Stack from ghstack (oldest at bottom):

Overview
This PR supports constructing an ND mesh with from_group() by passing in group: List[ProcessGroup] and mesh: Union[torch.Tensor, "ArrayLike"] together. The ndim of the device mesh returned from from_group() is equal to the number of ProcessGroups passed. If the ndim is greater than 1, then the mesh argument is required (since there is no simple way to recover the mesh tensor from the process groups otherwise).

This PR also adds mesh_dim_names as an argument to forward to the device mesh for convenience.

Old Approach

Overview

  • This PR mainly adds mesh_shape to from_group() so that the user can construct an ND (N > 1) device mesh from a process group.

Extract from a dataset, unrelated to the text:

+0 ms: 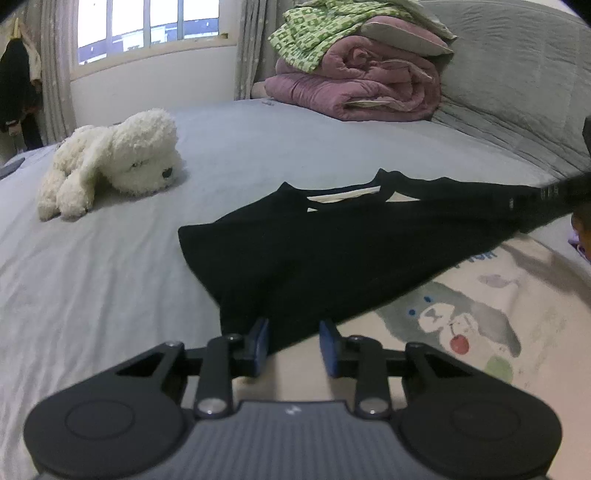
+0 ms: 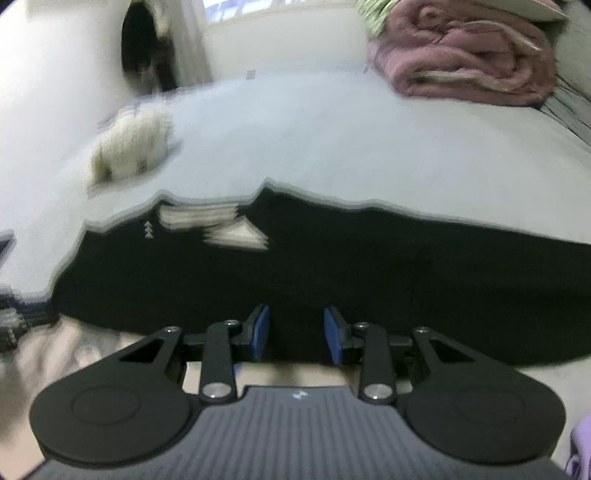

This is to unblock HSDP, where we can pass the overall data parallel process group to from_group() with mesh_shape = (replicate_dim_size, shard_dim_size) and from_group() will construct subgroups for the user. (The user can then get the subgroups from the submeshes.)
    • Constructing the 2D DeviceMesh from an existing shard process group and replicate process group is hard because we cannot easily recover the array of ranks in their parent group on each rank in general.
  • This PR also adds mesh_dim_names to from_group() so that the user can name the mesh dimensions of the constructed device mesh.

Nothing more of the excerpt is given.